De bonne heure, on a reconnu pleinement l’importance de la chronique de Molinet. Louis Brésin lui a fait de larges emprunts dans sa chronique d’Artois, et Pontus Heuterus s’est contenté de la résumer ou de la paraphraser en latin dans de nombreux passages de ses Rerum Burgundicarum libri VI.

Il a fallu attendre cependant jusqu’au commencement du xixe siècle pour posséder de la chronique de Molinet une édition imprimée. Cette édition bien connue a paru en 1827-1828 : elle occupe les volumes XLIII à XLVII de la collection des Chroniques nationales françaises de J.-A. Buchon[1].

Il est inutile de rappeler ici que les textes publiés par Buchon sont en général des plus défectueux. La chronique de Molinet ne fait pas exception à la règle. Je croirais même volontiers qu’elle se distingue par son incorrection et par la légèreté avec laquelle son texte a été établi. Buchon nous apprend qu’il a utilisé deux manuscrits de la Bibliothèque nationale de Paris (1019 7a et 1033 Sorbonne). Mais, en l’absence de toute variante, il est permis de penser qu’il s’est borné à faire prendre une copie de l’un de ces manuscrits et qu’il l’a transmise telle quelle à l’imprimeur. Les fautes de lecture abondent, en effet, dans son édition, et elles sont de telles nature qu’elles rendent plus d’un passage complètement incompréhensible.

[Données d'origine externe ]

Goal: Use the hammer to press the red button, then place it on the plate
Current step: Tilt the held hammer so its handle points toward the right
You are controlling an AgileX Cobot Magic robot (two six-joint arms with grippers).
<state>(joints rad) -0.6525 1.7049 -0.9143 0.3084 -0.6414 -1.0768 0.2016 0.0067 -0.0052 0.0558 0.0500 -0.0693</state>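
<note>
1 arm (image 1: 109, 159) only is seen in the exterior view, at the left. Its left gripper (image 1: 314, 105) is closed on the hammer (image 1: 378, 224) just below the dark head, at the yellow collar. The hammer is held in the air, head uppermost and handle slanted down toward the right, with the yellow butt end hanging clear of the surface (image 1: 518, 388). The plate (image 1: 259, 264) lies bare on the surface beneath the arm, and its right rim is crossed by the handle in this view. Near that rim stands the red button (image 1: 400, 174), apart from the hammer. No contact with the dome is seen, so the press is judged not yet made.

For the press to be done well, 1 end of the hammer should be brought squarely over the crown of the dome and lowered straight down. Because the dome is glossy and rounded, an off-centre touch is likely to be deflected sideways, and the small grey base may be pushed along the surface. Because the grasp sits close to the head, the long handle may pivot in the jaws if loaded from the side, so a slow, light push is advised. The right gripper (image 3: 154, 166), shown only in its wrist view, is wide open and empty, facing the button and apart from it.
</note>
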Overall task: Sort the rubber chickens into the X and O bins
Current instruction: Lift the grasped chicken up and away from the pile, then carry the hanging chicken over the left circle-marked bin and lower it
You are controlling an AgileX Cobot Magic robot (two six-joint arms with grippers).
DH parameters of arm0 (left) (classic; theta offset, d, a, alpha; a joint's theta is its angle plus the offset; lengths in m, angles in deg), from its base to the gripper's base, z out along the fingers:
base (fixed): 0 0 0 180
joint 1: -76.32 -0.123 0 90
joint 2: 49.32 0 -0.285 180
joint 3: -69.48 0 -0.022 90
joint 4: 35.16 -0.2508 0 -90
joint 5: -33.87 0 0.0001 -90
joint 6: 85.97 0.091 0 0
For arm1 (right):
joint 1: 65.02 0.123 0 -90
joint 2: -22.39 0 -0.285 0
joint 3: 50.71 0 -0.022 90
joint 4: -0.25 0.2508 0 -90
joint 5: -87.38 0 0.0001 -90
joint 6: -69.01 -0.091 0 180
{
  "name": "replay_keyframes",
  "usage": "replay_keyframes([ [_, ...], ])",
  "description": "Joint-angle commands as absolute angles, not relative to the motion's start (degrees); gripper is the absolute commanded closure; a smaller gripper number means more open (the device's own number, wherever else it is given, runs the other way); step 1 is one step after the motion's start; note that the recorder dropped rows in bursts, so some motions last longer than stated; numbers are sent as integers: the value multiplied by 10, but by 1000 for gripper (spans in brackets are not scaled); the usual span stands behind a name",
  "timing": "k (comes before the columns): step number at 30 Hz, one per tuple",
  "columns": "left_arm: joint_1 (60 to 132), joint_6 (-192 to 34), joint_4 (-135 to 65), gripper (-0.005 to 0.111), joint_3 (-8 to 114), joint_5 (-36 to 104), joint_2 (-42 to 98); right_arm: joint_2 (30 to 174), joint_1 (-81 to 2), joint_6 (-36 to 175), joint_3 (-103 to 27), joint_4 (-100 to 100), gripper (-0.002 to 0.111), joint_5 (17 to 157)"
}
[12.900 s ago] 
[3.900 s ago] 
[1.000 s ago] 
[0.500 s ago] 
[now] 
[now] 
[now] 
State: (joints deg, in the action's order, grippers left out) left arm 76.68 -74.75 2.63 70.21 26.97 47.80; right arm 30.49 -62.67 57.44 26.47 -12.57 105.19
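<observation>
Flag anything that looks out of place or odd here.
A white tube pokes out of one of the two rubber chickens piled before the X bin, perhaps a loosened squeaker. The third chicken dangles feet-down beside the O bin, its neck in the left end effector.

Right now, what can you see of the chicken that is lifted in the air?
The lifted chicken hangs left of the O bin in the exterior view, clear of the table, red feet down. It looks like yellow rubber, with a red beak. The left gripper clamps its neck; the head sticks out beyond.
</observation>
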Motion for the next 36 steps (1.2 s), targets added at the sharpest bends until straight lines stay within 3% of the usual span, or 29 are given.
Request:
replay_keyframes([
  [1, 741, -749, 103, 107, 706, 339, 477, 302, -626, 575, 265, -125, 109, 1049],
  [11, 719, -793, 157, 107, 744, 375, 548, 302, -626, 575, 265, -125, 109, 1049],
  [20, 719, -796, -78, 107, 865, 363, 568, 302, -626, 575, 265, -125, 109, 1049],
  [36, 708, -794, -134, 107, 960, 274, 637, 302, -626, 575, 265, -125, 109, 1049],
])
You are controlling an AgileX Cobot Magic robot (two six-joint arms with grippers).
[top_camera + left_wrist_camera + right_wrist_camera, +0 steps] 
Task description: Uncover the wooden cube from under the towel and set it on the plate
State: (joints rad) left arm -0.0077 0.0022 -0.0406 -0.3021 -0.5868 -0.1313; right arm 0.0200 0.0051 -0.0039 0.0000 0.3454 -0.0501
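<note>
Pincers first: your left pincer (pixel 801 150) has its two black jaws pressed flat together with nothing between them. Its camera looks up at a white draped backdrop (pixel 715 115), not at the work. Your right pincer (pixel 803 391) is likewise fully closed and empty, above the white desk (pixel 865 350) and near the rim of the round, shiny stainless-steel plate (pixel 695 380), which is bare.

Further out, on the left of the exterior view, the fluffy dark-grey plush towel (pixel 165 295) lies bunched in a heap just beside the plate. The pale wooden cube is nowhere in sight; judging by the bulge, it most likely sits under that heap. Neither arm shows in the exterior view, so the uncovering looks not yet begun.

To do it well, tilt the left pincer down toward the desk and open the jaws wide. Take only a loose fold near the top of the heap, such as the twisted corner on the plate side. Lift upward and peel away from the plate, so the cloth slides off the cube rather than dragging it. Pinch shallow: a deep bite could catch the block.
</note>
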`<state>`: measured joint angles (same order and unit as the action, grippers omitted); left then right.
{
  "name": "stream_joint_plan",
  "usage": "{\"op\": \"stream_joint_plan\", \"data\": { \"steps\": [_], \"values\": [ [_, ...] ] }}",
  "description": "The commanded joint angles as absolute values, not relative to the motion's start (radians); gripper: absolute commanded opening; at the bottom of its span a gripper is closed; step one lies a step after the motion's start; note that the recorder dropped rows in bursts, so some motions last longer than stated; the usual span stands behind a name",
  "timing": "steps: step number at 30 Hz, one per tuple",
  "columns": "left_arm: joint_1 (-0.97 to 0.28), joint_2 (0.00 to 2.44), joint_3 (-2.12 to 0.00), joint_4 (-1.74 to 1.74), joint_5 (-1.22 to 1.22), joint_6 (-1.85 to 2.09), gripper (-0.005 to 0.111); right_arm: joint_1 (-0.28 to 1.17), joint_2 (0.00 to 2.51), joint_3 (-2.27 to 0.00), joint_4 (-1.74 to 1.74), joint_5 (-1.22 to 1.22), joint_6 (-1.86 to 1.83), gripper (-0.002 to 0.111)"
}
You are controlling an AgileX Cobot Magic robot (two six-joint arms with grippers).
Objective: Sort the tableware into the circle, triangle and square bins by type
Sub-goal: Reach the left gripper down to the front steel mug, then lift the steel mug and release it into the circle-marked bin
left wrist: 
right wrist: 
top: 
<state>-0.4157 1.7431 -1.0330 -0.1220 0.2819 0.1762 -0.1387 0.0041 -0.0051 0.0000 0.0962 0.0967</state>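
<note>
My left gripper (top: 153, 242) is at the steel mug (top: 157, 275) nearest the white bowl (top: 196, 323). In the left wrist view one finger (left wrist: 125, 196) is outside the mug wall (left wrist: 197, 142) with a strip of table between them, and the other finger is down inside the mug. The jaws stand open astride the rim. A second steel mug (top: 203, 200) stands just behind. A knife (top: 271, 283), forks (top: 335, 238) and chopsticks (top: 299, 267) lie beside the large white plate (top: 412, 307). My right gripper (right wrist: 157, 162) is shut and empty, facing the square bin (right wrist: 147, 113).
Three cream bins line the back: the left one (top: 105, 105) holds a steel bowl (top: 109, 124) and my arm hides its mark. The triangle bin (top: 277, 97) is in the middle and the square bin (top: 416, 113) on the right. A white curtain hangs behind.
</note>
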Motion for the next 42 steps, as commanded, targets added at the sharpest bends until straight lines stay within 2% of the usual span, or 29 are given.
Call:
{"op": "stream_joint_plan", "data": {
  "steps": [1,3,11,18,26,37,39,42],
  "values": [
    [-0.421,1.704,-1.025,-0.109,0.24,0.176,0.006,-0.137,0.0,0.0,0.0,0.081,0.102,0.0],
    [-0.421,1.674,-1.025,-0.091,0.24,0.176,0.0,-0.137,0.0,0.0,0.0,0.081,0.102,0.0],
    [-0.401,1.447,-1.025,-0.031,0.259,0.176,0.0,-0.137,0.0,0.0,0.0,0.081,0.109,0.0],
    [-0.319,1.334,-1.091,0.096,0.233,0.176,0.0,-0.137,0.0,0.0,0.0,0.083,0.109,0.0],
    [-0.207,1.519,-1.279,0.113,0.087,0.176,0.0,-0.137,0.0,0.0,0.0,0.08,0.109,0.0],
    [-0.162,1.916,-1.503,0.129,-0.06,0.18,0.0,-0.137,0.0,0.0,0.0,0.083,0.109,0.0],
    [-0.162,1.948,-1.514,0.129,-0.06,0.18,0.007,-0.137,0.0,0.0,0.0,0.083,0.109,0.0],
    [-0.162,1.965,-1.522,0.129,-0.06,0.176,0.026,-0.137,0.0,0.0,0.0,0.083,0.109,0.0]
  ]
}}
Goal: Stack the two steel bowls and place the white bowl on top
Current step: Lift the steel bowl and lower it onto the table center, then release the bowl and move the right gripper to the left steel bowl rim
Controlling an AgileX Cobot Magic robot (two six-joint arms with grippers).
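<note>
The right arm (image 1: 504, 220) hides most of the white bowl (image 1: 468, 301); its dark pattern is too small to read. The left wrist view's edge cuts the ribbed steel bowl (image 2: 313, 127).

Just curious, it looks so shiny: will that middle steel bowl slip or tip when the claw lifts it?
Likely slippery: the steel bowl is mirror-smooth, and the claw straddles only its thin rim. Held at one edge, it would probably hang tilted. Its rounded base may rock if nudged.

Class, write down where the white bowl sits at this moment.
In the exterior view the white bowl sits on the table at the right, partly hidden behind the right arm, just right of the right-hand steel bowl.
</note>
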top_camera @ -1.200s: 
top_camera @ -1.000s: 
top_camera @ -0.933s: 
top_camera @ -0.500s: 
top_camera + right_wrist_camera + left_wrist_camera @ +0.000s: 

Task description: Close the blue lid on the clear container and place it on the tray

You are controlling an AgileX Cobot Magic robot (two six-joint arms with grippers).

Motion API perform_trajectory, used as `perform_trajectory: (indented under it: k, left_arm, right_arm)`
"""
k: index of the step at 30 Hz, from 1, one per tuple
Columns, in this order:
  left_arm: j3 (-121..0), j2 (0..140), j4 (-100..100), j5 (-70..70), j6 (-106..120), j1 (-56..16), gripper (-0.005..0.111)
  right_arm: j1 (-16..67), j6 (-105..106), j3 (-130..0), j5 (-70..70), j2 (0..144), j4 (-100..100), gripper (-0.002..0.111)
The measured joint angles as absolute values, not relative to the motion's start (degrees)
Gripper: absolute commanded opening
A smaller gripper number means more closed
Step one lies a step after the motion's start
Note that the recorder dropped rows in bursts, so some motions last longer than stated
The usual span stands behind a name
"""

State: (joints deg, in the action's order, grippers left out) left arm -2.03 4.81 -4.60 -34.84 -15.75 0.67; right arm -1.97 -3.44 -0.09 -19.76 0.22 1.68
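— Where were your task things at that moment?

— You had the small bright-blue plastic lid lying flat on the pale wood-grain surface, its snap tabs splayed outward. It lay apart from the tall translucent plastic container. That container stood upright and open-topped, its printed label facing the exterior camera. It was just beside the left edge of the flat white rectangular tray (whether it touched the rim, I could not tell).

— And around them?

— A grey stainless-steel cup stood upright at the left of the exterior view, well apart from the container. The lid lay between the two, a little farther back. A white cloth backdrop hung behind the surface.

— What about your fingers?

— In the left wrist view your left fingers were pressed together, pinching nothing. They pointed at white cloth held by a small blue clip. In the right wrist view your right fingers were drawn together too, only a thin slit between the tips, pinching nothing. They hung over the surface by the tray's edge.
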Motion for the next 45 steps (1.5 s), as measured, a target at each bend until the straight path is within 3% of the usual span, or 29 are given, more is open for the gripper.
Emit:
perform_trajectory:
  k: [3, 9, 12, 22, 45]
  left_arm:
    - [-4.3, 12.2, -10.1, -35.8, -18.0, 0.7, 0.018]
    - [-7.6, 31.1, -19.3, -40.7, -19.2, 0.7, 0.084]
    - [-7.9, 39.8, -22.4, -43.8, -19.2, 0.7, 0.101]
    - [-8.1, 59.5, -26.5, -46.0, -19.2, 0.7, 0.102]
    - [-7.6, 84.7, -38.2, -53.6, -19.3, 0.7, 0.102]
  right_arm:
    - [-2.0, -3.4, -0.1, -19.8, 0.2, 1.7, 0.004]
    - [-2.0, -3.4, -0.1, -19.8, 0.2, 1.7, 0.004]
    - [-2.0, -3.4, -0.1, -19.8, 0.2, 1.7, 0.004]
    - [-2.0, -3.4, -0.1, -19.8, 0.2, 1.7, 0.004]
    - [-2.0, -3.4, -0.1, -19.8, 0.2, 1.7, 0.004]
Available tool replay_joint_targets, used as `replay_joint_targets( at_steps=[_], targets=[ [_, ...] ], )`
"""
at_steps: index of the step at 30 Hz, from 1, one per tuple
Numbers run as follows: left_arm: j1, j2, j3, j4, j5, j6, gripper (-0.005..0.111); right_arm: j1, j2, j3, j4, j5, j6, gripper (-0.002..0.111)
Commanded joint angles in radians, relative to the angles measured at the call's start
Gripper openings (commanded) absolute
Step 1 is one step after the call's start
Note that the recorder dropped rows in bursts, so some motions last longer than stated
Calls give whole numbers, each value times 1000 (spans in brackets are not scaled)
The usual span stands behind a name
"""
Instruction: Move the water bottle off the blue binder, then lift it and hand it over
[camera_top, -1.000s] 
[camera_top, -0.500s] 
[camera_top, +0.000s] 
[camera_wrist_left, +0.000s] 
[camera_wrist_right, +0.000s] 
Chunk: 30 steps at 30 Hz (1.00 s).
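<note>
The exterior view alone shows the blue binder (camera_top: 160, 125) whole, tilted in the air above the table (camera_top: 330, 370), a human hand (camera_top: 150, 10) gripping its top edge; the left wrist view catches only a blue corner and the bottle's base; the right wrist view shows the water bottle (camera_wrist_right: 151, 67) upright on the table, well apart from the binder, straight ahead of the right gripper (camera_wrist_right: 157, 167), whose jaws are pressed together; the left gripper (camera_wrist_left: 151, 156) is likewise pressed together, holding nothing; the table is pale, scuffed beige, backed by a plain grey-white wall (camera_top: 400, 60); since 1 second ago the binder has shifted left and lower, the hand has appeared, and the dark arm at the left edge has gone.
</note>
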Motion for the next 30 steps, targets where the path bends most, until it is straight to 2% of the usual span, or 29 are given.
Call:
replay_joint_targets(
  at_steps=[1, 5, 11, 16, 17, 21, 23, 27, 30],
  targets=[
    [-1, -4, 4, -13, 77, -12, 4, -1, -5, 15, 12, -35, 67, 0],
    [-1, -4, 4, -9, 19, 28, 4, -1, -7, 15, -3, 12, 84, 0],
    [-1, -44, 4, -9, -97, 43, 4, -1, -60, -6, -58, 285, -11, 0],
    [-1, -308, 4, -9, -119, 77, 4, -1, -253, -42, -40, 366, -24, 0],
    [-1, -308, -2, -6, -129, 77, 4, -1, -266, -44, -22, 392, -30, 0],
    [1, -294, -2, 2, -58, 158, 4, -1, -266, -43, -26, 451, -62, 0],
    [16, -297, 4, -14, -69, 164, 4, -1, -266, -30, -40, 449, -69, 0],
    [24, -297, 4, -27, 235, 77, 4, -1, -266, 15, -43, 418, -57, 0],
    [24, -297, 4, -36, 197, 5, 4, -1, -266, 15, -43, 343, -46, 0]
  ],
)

En voici, entre bien d’autres, quelques spécimens :

Tome II, page 15 : ... espérant entrer en personne, lire : espérant entrer en Péronne. — Page 203 : ... il fit faire un pont des manteaux et des bombardes, lire : il fit faire un pont des manteaux des bombardes[2]. — Page 372 : ... ils lui paieroient chacun an trente-deux mille mailles du Rhin, comme duc de Brabant et général adnommé du pays de Liége, lire : général advoué. — Page 428 : Iceulx Flamens se partirent de l’abbaye Dynan où estoit leur fort, lire : de l’abbaye d’Eename. — Tome III, page 353 : les estats rentrèrent en Bruges et trouvèrent en la maison de la ville ... les doyens de Meringhen, lire : les doyens de neeringen (c’est-à-dire des métiers).

À ces mauvaises lectures, dont il serait facile de décupler le nombre, s’ajoute encore l’orthographe fantaisiste que le texte de Buchon donne à la plupart des noms géographiques. Ainsi Ésurène pour Désurène (II, 22), Werny pour Wervy (II, 67, 70), Saint-Saulne pour Saint-Saulve (II, 76), Salms pour Salins (II, 124), Damecourt pour d’Amercœur (II, 310), Setron pour Saint-Trond (II, 312), Palme pour Pamele (II, 414), Nyevone pour Ninove (II, 421), place Sainte-Vierge pour place Sainte-Verle (II, 452), Ceureghem pour Everghem (III, 362), Vilnarde pour Vilvorde (III, 406), etc.

Il n’en faut sans doute pas davantage pour montrer combien serait utile une nouvelle édition, critique cette fois, de la chronique de Jean Molinet. Les manuscrits à utiliser son nombreux. La Bibliothèque royale n’en possède pas moins de huit, donc cinq du xvie siècle, et qui, bien qu’ils m’aient paru, à première vue, se diviser en deux classes, ne semblent pas différer beaucoup les uns des autres[3]. La Classe croira peut-être qu’il lui appartient d’entreprendre ce travail et de faire une place à Molinet dans la collection des grands écrivains du pays, où elle a fait entrer le maître de celui-ci, Georges Chastellain.

  1. De Reiffenberg a publié à Bruxelles, en 1836, deux fragments qui peuvent s’ajouter au texte de Buchon, Chronique métrique de G. Chastellain et de Molinet, pp. 33 et suiv. Il les a réimprimés ensuite dans le tome VIII de son édition de l’Histoire des ducs de Bourgogne de Barante.
  2. Les manteaux des bombardes sont évidemment les abris en charpente derrière lesquels les canonniers se protégeaient contre les balles. Le sens de la phrase de Molinet est très facile à saisir. Mais l’addition de et dans le texte de Buchon la rend incompréhensible. Elle a complètement induit en erreur H. Klaje, Die Schlacht bei Guinegate, p. 49 n. (Greifswald, 1890.)
  3. Sur d’autres manuscrits de Molinet, voy. Bull. de la Comm. roy. d’histoire, 1re série, t. I, p. 139 ; t. III, pp. 188, 297-298 ; t. VIII, p. 305 ; t. XIII, p. 280 ; t. XV, p. 294.